* [What needs to be done] In the entries below, find the line with "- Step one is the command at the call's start" and the line with "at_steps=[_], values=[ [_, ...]"; give again those lines and every line between them, exactly.

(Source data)

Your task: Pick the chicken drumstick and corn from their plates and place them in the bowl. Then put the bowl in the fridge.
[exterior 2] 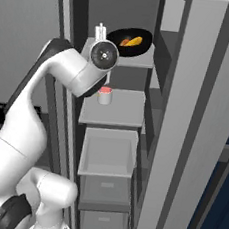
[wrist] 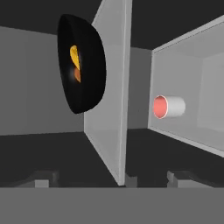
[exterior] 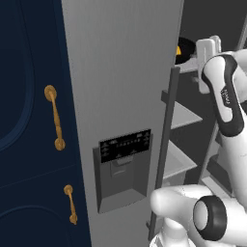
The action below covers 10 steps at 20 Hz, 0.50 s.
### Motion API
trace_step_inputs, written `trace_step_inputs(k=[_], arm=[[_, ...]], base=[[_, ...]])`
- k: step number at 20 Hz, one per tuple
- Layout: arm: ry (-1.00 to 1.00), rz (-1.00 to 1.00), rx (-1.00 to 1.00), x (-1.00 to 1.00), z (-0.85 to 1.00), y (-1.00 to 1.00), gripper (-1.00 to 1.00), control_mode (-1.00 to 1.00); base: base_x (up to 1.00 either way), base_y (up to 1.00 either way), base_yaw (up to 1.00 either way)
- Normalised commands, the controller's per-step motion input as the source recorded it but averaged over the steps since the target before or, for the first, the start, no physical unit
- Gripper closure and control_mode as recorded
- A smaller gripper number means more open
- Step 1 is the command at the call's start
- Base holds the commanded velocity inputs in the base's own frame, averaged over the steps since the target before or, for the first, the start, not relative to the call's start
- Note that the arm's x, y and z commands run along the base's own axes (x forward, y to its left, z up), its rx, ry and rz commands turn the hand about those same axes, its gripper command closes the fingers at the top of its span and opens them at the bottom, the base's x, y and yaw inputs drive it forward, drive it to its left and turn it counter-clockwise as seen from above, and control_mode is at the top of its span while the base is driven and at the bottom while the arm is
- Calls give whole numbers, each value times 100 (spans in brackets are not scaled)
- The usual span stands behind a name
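Note:
The black bowl [exterior 2: 142, 45] stands on the top white shelf [exterior 2: 138, 60] inside the open fridge [exterior: 120, 72]. In the bowl lie the yellow corn [exterior 2: 134, 40] and the orange-brown chicken drumstick [exterior 2: 124, 42]. In the hand view the bowl [wrist: 87, 83] appears rolled on its side, with the corn [wrist: 74, 54] and drumstick [wrist: 77, 74] inside. My gripper [wrist: 109, 179] is open and empty, drawn back from the bowl in front of the shelf edge; its white hand [exterior 2: 101, 33] hangs just left of the bowl. The plates are out of view.
A small grey cup with a red top [exterior 2: 104, 95] stands on the second shelf [exterior 2: 122, 112]. White drawers [exterior 2: 106, 156] sit below. The fridge door [exterior 2: 196, 121] stands open at the right, and navy cabinets with gold handles [exterior: 55, 118] are left of the fridge.

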Motion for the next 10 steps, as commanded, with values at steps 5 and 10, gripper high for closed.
trace_step_inputs(k=[5, 10], arm=[[14, 0, -4, -100, -12, 0, -100, -100], [5, 0, -13, -100, -68, 14, -100, -100]], base=[[0, 0, 0], [0, 0, 0]])
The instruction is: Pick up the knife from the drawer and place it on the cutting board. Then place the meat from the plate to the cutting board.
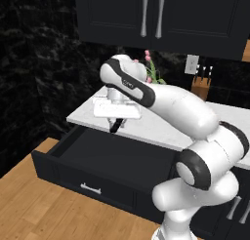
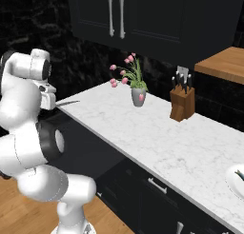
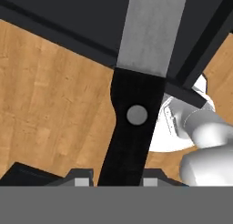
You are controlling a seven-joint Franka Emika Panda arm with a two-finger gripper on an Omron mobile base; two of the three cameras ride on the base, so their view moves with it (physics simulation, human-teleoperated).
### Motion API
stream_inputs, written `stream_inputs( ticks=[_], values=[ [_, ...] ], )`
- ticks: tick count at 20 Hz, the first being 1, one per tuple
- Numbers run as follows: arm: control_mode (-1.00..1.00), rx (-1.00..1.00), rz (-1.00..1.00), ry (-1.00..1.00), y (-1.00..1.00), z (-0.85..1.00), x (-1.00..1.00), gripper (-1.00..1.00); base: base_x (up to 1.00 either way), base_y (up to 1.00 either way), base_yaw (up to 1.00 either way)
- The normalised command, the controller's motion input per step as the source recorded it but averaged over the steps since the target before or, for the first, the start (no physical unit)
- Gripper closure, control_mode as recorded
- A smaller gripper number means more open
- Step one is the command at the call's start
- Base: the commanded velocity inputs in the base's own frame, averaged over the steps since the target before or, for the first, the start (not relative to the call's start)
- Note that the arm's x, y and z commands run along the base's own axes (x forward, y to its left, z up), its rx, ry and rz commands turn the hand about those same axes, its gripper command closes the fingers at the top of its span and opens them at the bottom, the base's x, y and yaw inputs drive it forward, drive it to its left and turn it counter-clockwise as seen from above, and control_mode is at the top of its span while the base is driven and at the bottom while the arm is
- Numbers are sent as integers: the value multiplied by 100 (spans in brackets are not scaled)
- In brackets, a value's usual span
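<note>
Knife: clamped by its dark handle in gripper above open drawer; step one underway; next, carry toward cutting board.

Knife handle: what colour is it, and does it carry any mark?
Black, with one round grey rivet; the knife shows best in the hand view.

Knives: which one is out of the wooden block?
The slim knife, dark handle clamped in the end effector above the open drawer; the other knives stand slotted in the wooden block.
</note>
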Motion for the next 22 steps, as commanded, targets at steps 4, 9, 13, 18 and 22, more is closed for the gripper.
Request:
stream_inputs(
  ticks=[4, 9, 13, 18, 22],
  values=[
    [-100, 0, 4, -39, -100, 33, -89, 100, 0, 0, 0],
    [-100, 9, 5, -24, -100, 30, -39, 100, 0, 0, 0],
    [-100, 15, 1, -2, -84, 25, 20, 100, 0, 0, 0],
    [-100, 7, 7, 1, -22, 0, 1, 100, 0, 0, 0],
    [-100, 1, -2, 0, 0, -2, -2, 100, 0, 0, 0]
  ],
)
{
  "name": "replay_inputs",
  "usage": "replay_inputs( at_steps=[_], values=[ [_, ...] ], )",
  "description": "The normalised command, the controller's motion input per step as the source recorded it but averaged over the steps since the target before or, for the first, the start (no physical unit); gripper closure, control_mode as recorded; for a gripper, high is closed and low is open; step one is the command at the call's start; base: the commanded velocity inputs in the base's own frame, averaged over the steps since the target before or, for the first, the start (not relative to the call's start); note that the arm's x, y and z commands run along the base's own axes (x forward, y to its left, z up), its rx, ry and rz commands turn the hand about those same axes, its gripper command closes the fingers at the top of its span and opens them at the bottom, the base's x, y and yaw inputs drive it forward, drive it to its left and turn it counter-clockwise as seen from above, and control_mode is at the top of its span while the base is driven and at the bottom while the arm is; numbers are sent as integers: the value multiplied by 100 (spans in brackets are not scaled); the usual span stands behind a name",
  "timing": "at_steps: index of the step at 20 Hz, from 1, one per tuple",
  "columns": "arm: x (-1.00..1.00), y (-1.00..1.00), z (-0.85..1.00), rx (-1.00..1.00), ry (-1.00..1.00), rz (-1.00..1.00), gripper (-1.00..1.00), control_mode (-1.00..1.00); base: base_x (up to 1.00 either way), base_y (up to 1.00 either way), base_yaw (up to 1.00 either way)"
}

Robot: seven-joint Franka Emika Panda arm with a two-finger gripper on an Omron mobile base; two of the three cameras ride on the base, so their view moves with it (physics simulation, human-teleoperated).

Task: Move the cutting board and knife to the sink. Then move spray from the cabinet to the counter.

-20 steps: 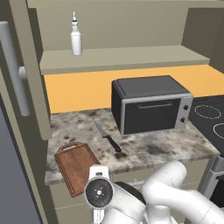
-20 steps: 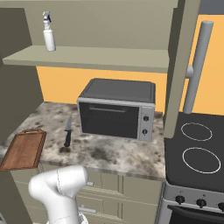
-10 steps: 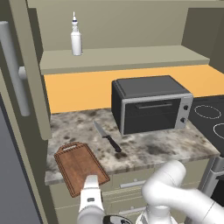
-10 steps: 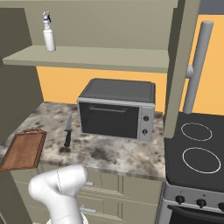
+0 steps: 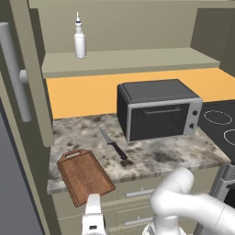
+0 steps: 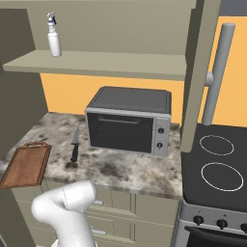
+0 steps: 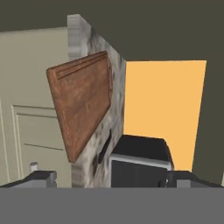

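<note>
Nothing of the task was judged done. The cutting board (image 5: 85,177) was seen lying at the near left corner of the counter (image 5: 160,156), overhanging its edge, with the knife (image 5: 112,143) just right of it and apart. The spray (image 5: 80,38) was standing on the cabinet (image 5: 124,57) shelf. The hand (image 7: 110,177) was held low before the board, jaws wide and empty. Both moves were left.

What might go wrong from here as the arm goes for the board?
1. The cutting board overhangs the counter edge; a push from the open hand below could tip it off.
2. The knife lies close beside the board and could get knocked when the board moves.
</note>
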Motion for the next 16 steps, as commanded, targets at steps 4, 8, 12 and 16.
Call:
replay_inputs(
  at_steps=[4,8,12,16],
  values=[
    [7,1,-7,0,-11,0,-100,-100,0,0,0],
    [16,3,-9,0,-7,0,-100,-100,0,0,0],
    [16,7,-14,0,-3,0,-100,-100,0,0,0],
    [17,12,-18,1,-2,0,-100,-100,0,0,0]
  ],
)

* [Answer area]
- Step one is the command at the call's start
- Base: the commanded velocity inputs in the base's own frame, averaged over the steps since the target before or, for the first, the start (not relative to the call's start)
- Note that the arm's x, y and z commands run along the base's own axes (x forward, y to its left, z up), its rx, ry and rz commands turn the hand about those same axes, its gripper command closes the fingers at the top of its span and opens them at the bottom, the base's x, y and yaw inputs drive it forward, drive it to its left and turn it counter-clockwise as seen from above, and control_mode is at the top of its span while the base is driven and at the bottom while the arm is
- Numbers are sent as integers: the value multiplied by 100 (spans in brackets are not scaled)
- In brackets, a value's usual span
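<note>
Knife: clamped by its dark handle in gripper above open drawer; step one underway; next, carry toward cutting board.

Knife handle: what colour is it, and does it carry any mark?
Black, with one round grey rivet; the knife shows best in the hand view.

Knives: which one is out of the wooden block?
The slim knife, dark handle clamped in the end effector above the open drawer; the other knives stand slotted in the wooden block.
</note>
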Motion for the next 22 steps, as commanded, targets at steps 4, 9, 13, 18 and 22, more is closed for the gripper.
Request:
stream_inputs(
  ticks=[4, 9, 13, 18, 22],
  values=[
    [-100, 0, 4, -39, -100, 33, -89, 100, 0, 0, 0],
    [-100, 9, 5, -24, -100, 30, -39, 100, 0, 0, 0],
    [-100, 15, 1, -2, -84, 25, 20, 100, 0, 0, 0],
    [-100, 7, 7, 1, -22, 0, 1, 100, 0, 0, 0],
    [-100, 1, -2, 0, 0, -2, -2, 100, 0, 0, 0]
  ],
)
{
  "name": "replay_inputs",
  "usage": "replay_inputs( at_steps=[_], values=[ [_, ...] ], )",

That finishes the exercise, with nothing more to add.